TASK TO CARRY OUT: Output each line from the one that contains "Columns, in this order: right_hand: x" to the final line of the data below, exactly, and include nothing else.

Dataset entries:
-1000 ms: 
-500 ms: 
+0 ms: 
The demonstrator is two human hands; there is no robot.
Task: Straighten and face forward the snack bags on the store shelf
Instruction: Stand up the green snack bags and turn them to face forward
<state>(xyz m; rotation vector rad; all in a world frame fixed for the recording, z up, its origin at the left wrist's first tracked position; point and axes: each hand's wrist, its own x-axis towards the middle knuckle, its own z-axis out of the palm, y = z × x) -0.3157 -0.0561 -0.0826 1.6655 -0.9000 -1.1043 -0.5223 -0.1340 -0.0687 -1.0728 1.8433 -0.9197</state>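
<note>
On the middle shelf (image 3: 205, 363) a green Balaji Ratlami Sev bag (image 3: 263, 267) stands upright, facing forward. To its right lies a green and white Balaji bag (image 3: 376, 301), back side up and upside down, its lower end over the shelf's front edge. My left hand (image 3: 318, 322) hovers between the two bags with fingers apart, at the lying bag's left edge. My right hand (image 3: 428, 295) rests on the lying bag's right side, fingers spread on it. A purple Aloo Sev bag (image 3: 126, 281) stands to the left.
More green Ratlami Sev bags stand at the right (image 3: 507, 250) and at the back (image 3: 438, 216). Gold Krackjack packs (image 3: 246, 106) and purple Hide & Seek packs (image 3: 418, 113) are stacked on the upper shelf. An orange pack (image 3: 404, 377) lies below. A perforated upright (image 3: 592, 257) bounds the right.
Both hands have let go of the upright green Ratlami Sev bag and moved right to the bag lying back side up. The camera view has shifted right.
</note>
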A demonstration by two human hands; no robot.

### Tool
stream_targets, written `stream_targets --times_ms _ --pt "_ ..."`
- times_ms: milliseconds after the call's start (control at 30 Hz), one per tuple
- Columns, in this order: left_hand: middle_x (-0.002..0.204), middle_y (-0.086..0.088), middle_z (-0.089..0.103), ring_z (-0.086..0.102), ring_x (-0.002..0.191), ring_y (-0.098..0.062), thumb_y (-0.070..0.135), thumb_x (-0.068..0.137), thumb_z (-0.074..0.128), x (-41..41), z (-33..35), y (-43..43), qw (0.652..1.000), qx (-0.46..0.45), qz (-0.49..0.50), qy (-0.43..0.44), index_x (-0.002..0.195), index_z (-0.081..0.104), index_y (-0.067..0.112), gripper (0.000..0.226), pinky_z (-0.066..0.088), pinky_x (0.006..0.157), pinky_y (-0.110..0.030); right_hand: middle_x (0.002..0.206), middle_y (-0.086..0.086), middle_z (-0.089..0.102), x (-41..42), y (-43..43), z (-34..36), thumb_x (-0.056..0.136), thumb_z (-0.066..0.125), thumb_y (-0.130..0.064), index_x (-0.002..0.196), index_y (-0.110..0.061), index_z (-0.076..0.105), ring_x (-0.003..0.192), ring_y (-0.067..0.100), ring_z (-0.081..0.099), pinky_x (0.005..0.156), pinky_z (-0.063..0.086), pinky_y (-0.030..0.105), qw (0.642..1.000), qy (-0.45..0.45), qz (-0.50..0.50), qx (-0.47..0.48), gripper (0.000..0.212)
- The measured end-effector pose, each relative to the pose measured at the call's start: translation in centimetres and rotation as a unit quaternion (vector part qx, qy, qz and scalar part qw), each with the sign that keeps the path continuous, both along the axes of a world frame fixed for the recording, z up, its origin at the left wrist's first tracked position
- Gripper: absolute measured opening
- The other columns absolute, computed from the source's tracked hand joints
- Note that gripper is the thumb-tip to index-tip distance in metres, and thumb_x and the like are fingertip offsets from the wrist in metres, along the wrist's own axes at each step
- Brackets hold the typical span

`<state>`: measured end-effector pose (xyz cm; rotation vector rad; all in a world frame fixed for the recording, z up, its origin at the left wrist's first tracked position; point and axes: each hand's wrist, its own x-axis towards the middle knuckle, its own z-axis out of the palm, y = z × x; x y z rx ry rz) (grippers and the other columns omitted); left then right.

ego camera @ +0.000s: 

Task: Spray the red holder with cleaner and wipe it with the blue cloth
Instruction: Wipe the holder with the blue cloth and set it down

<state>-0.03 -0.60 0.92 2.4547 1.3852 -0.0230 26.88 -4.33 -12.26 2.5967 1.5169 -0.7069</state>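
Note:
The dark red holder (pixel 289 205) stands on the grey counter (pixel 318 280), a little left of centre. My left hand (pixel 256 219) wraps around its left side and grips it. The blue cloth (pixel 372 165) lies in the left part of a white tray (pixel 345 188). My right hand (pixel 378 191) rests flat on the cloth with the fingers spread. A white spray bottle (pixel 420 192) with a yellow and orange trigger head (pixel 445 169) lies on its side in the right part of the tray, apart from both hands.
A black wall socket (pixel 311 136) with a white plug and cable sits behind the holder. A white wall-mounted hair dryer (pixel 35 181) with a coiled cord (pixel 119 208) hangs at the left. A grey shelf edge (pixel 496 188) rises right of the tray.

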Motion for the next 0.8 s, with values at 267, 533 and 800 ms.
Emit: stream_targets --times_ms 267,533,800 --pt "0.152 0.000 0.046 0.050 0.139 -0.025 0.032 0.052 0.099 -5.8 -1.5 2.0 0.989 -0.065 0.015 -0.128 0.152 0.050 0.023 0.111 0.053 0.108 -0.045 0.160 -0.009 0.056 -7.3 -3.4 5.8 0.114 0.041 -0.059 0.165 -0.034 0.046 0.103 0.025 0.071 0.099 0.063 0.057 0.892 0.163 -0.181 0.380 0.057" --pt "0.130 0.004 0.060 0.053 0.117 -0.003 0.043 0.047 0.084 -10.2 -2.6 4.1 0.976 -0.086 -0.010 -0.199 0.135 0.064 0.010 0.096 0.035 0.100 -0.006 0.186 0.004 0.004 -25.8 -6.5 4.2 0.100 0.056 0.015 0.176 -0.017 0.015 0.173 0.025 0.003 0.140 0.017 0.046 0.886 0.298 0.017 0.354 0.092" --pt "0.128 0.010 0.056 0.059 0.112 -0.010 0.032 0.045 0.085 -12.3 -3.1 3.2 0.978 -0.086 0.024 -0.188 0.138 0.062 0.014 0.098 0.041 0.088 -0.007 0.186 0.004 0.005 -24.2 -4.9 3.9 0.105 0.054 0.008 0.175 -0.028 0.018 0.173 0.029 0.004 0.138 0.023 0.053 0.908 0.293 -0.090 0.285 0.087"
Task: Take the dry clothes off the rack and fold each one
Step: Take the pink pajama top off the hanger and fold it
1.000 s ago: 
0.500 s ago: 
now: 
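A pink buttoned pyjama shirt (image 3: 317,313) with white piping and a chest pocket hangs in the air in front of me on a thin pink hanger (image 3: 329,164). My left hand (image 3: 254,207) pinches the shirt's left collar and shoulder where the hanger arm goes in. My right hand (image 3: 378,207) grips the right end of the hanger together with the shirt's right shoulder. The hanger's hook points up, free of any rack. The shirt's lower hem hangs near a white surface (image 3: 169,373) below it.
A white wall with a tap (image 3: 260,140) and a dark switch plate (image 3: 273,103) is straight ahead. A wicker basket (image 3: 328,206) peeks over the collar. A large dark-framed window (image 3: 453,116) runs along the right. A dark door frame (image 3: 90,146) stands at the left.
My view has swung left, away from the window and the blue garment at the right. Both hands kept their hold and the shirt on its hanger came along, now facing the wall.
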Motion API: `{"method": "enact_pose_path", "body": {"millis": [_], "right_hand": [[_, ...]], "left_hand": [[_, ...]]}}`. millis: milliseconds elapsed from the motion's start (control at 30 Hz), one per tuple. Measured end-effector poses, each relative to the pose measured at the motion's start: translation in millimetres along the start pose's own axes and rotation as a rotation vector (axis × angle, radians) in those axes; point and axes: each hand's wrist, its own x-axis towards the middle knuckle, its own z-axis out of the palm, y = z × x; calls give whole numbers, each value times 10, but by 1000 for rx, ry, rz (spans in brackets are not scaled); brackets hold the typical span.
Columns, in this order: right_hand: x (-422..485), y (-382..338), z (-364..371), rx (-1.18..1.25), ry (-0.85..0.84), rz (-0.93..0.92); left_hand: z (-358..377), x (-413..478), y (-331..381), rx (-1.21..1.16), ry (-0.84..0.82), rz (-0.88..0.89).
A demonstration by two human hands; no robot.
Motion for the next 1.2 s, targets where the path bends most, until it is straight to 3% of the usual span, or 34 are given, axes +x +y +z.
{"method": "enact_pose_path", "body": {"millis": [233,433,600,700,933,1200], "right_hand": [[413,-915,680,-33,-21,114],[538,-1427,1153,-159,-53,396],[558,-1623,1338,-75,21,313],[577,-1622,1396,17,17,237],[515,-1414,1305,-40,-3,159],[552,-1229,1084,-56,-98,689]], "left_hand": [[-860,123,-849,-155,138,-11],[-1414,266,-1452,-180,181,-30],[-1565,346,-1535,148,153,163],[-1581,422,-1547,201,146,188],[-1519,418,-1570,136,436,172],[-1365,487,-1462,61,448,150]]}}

RESULT:
Columns, in this order: right_hand: x (-422..485), y (-382..338), z (-364..371), rx (-1.18..1.25), ry (-0.85..0.84), rz (-0.93..0.92); left_hand: z (-358..377), x (-413..478), y (-331..381), rx (-1.21..1.16), ry (-0.84..0.82), rz (-0.88..0.89).
A demonstration by two human hands; no robot.
Motion for the next 1.2 s, targets where the path bends most, until it is straight to 3% of the usual span, or 34 are given, axes +x +y +z.
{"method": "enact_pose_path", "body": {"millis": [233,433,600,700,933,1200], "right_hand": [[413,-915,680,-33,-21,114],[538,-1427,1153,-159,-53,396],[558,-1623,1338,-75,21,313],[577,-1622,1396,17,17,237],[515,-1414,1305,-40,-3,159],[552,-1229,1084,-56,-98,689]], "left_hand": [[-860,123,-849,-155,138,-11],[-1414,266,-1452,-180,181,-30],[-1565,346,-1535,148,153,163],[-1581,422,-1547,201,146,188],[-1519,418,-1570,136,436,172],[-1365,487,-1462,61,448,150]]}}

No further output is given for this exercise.